◆ Exercise aim ◆
From the material below, copy every line in which the word "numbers" occurs.

Content starts

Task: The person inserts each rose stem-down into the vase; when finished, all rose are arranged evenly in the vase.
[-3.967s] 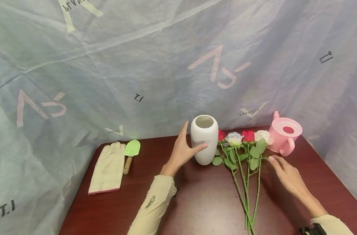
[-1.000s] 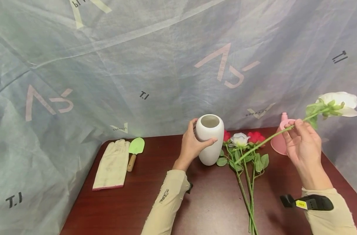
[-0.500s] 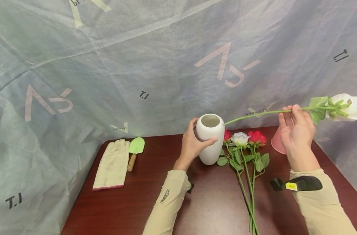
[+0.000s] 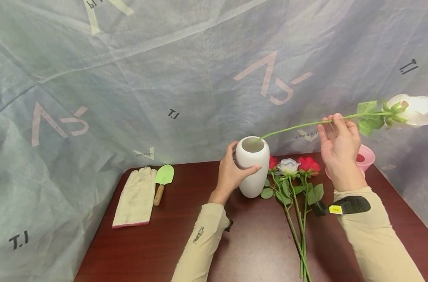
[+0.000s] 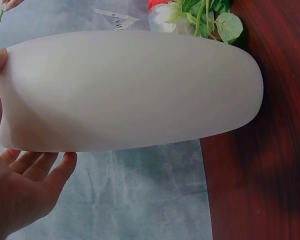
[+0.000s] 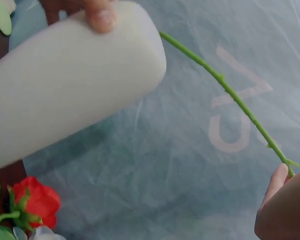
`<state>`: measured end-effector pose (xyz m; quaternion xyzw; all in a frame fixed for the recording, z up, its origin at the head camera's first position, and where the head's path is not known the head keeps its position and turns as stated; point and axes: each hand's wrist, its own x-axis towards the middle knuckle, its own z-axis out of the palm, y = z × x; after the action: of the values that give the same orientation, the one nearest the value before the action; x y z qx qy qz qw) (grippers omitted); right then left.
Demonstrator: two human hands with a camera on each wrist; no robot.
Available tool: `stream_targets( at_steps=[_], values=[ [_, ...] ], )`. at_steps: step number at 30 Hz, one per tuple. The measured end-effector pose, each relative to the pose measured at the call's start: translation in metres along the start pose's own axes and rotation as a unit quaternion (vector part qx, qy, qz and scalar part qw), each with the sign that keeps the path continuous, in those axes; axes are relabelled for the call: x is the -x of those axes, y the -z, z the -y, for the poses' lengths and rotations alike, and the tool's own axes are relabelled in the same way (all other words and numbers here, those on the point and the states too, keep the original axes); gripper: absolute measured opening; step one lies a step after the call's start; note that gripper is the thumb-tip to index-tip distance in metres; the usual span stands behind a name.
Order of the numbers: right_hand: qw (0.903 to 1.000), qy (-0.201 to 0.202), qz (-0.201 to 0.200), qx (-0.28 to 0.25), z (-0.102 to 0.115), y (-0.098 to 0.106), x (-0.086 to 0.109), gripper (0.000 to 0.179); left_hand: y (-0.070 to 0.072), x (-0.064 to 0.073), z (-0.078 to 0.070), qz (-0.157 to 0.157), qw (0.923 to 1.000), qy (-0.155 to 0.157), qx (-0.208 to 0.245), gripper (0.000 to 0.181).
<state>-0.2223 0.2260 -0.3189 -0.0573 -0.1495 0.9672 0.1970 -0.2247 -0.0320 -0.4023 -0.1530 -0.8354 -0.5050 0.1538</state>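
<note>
A white vase [image 4: 253,172] stands upright on the table, and my left hand [image 4: 231,172] grips it round its upper left side, thumb across the front. In the left wrist view the vase [image 5: 130,92] fills the middle, fingers curled behind it. My right hand [image 4: 340,149] pinches the stem of a white rose [image 4: 411,110] near its leaves, the bloom pointing right. The stem [image 4: 295,127] slants down left, its cut end at the vase mouth. From the right wrist, the green stem [image 6: 230,92] meets the vase's rim.
Beside the vase lie a white rose [image 4: 288,167] and red roses [image 4: 308,165], stems toward the front. A pink watering can [image 4: 367,156] is partly hidden behind my right hand. Cream gloves [image 4: 134,197] and a green trowel [image 4: 164,175] lie at left. A grey cloth [image 4: 199,78] hangs behind.
My right hand has picked up the white rose from beside the watering can and swung it left, bringing the stem end to the vase mouth. My left hand has closed round the vase.
</note>
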Motion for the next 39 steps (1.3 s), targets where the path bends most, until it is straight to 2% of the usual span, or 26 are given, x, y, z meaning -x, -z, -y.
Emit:
stream_targets(
  at_steps=[6, 11, 18, 26, 39],
  values=[
    [0.9994, -0.018, -0.029, -0.005, -0.004, -0.004, -0.002, 0.02, 0.0, -0.001, 0.001, 0.004, 1.0, -0.002, 0.001, 0.087],
    [0.9992, -0.001, -0.038, 0.011, -0.008, -0.005, -0.002, 0.023, -0.001, -0.001, 0.001, 0.007, 1.0, 0.0, 0.005, 0.086],
    [0.9979, 0.035, -0.029, 0.046, -0.014, -0.006, -0.001, 0.029, -0.002, -0.002, 0.002, 0.009, 0.9999, 0.0, 0.008, 0.086],
    [0.9989, 0.001, -0.014, 0.044, -0.021, -0.012, -0.001, 0.031, -0.002, -0.003, 0.003, 0.003, 0.9998, 0.001, 0.017, 0.086],
    [0.9945, 0.041, -0.013, 0.095, -0.027, -0.015, 0.002, 0.032, -0.004, -0.003, 0.005, 0.001, 0.9998, -0.002, 0.02, 0.085]
  ],
)
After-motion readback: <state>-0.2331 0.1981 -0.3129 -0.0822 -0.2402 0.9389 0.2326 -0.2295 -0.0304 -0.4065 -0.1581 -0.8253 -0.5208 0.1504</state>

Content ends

◆ Task output ◆
Available tool: `stream_targets( at_steps=[_], values=[ [_, ...] ], )`. at_steps: step number at 30 Hz, one per tuple. The measured end-effector pose, each relative to the pose measured at the call's start: translation in metres along the start pose's own axes and rotation as a unit quaternion (vector part qx, qy, qz and scalar part qw), each with the sign that keeps the path continuous, in those axes; axes are relabelled for the call: x is the -x of those axes, y the -z, z the -y, for the poses' lengths and rotations alike, and the tool's own axes are relabelled in the same way (all other words and numbers here, those on the point and the states too, keep the original axes); gripper: absolute measured opening; step one lies a step after the call's start; note that gripper is the thumb-tip to index-tip distance in metres; the usual span stands behind a name.
Order of the numbers: right_hand: qw (0.903 to 1.000), qy (-0.201 to 0.202), qz (-0.201 to 0.200), qx (-0.28 to 0.25), z (-0.102 to 0.115), y (-0.098 to 0.106), x (-0.086 to 0.109), gripper (0.000 to 0.179); left_hand: y (-0.070 to 0.072), x (-0.064 to 0.073), z (-0.078 to 0.070), qz (-0.157 to 0.157), qw (0.923 to 1.000), qy (-0.155 to 0.157), qx (-0.208 to 0.245), gripper (0.000 to 0.181).

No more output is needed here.